グリーンスチールを使った環境への挑戦
創業118年を誇る老舗缶メーカー、側島製罐株式会社は、2023年より日本製鉄が提供する低CO2鋼材「NSCarbolex® Neutral」に基づくグリーンスチールを自社製品に全面採用しました。これは、環境意識を高める使命を持ち、製品製造におけるCO2削減を実現しようとする取り組みの一環です。
課題: 注目されなかったグリーンスチール
初めてグリーンスチールを使用した時、側島製罐はその材料がもたらす特性について期待を抱いていましたが、実際には顧客の関心を引くことができませんでした。CO2排出実質ゼロとアピールしても、顧客はその価値を見いだせず、グリーンスチールを使用した製品の販売実績は伸び悩んでいました。顧客にとっては、見た目や機能が通常の缶製品と変わらないことが大きな要因でした。
自社製品への採用と意気込み
この挑戦の中で、側島製罐は新たに「Canday(キャンディ)缶」というカラフルなスチール缶を開発しました。この缶は全23色6形状から構成され、製品展開は多彩です。側島製罐は環境への意識を高めるため、自らがリスクを負ってでもエコ製品を世の中に届ける必要があると考えました。

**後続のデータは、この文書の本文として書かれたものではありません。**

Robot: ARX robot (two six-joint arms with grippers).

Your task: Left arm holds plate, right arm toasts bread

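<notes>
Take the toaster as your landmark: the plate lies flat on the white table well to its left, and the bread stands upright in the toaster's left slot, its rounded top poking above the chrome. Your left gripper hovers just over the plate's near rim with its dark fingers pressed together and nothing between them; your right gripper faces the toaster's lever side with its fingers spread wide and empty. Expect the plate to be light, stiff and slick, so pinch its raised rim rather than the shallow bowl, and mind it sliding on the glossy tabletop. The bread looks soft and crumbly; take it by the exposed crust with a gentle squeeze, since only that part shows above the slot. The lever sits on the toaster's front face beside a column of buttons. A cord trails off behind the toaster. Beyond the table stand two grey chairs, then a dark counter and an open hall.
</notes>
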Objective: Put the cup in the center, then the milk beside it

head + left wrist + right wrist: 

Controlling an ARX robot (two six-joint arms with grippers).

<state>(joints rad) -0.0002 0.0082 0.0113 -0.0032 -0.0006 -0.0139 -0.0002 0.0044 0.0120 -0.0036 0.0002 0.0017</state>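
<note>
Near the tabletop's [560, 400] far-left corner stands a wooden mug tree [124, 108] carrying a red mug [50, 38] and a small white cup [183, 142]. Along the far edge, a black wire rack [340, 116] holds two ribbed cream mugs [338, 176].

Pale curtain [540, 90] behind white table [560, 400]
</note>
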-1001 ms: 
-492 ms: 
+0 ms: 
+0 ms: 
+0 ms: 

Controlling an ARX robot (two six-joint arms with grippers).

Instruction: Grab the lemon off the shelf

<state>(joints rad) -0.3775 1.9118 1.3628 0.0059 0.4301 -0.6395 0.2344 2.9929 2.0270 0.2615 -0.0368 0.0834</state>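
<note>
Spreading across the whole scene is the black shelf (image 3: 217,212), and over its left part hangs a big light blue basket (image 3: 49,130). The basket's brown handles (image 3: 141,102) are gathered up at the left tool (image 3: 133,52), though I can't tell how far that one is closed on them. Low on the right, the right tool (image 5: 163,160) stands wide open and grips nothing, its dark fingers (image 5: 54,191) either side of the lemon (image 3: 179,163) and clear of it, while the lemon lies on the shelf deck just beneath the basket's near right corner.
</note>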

その結果、2023年10月からCanday缶にグリーンスチールを全面採用しました。この覚悟は、同社顧客へのメッセージとして、環境に優しい選択肢があることを示しています。
CO2削減の成果
2023年10月以降、側島製罐はグリーンスチールを用いた製品の供給を開始し、2024年12月までの時点で200トン以上のグリーンスチールを調達し、合計400トンを超えるCO2排出削減を実現しました。この量は、約170万缶に相当し、全国各地のデパートや洋菓子店で利用されている点も注目です。
代表取締役の石川貴也氏の言葉
代表取締役の石川貴也氏は「エコであることが理解されなければ、ただの押し売りになってしまう。だからこそ、まずは自分たちの覚悟を見せる必要がある」と語ります。彼は缶製品の価値を少しでも多くの人に知ってもらい、使うことで環境へ意識を向けてもらいたいと願っています。側島製罐は、缶製品の信用を築くことが最終的には同社のビジョン「宝物を託される人になろう」に繋がると信じているのです。
NSCarbolex® Neutralとは
NSCarbolex® Neutralは、日本製鉄が提供する低CO2鋼材のひとつで、製造プロセスにおけるCO2排出削減量をマスバランス方式で基にした鉄鋼製品です。側島製罐は、この鋼材をCanday缶に採用することで、製造・調達のバリューチェーンにおけるCO2排出量の削減に寄与しています。また、Canday缶は90%以上のリサイクル率を誇り、さらにエコフレンドリーな製品として市場での競争力を高めています。
まとめ
側島製罐株式会社は、環境に優しい缶製品の提供を通じて、ただの缶メーカー以上の存在へと進化を遂げようとしています。グリーンスチールの採用を通じ、環境問題に対する企業の責任を果たすだけでなく、消費者の意識にも新たな風を吹き込むことを目指しています。今後の展開に注目が集まります。